5.27.2008

"The Tyranny of Pink"

Article

Excerpts...

"Pink is just the marketer's way of getting at girls' psyches," says Sue Palmer, former headteacher, literacy guru and author of the bestselling Toxic Childhood. "It's grooming them for a lifetime of consumption. Companies started marketing to very young children in the 90s, when they discovered that babies could recognise logos before the age of one."

"People think it is harmless enough," says Lyn Mikel Brown, psychologist, activist and co-author of Packaging Girlhood: Rescuing Our Daughters from Marketers' Schemes, "but we don't see the full picture. When you put all the little pink things together and see how girls' choices are narrowed, how the marketers have created desire in little girls to express their uniqueness through accessories, you realise how pernicious it is."

"Must confidence be inextricably linked with gorgeousness and glamour so young? I want my daughter to feel OK on the inevitable days when she looks like an old dishcloth, too. The message here seems to be that the way to happiness is to look gorgeous - and the same as everyone else."


[!]

Pink is not inherently bad-- no, light red is not to blame. There is some truth to this article I think.

4 Comments:

Anonymous Anonymous said...

Marketing toward young children was begun way before the 1990's...there's regulations going back to the 70's addressing it. Granted the de-regulation of the 1980's has lessen the restrictions there were some new ones passed in the 1990's. I've taken an entire class on advertising this quarter, booyah. Andrew.

9:00 PM  
Blogger kelly said...

Thanks for the constructive input, Andrew!

10:33 PM  
Blogger mle said...

Actually Andrew, marketers have only begin advertising to "very young children" (as stated in the article) since the 90s. It wasn't until then that marketers even knew the advantages of advertising to toddlers and younger.
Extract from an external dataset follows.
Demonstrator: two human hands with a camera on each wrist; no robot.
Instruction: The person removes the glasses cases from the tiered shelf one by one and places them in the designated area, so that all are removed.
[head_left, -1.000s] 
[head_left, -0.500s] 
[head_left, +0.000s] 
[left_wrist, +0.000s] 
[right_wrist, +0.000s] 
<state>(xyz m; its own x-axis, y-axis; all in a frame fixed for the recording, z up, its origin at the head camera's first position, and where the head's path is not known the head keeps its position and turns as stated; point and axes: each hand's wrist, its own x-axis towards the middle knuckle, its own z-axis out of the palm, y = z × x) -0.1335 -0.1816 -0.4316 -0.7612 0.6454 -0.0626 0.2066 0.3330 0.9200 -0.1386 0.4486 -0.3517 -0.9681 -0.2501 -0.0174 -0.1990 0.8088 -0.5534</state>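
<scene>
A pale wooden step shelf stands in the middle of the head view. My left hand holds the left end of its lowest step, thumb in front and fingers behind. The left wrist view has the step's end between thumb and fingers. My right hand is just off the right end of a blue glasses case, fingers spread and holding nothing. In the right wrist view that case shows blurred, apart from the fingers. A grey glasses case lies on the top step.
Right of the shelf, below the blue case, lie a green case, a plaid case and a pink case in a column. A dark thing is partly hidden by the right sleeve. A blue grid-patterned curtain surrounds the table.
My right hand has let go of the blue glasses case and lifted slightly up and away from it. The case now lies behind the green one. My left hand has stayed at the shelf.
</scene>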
Oh, and that isn't even the point of the article. The point has a lot to do with girls/women and how marketers create how they are supposed to be or meant to be - which is something I have always been super anti about being a tomboy and all.

And... you're a boy so you don't exactly understand the trials and tribulations that woman go through because of the media. Don't even get me started.

10:53 PM  
Anonymous Anonymous said...

Don't listen to Emily Kelly, I'm using super secret knowledge that they just started teaching after Emily graduated...the university was waiting for her to get out before they released this new info. Tell her to "get started" on her own blog, which needs updating. By the way, hopefully things have been going well for your spring. The doctor said I was allowed to be up and around now so maybe I can make it out to see you at church or something? That is if ct still exists and you go and other factors that have no doubt changed in the 5 weeks I've been MIA. Andrew.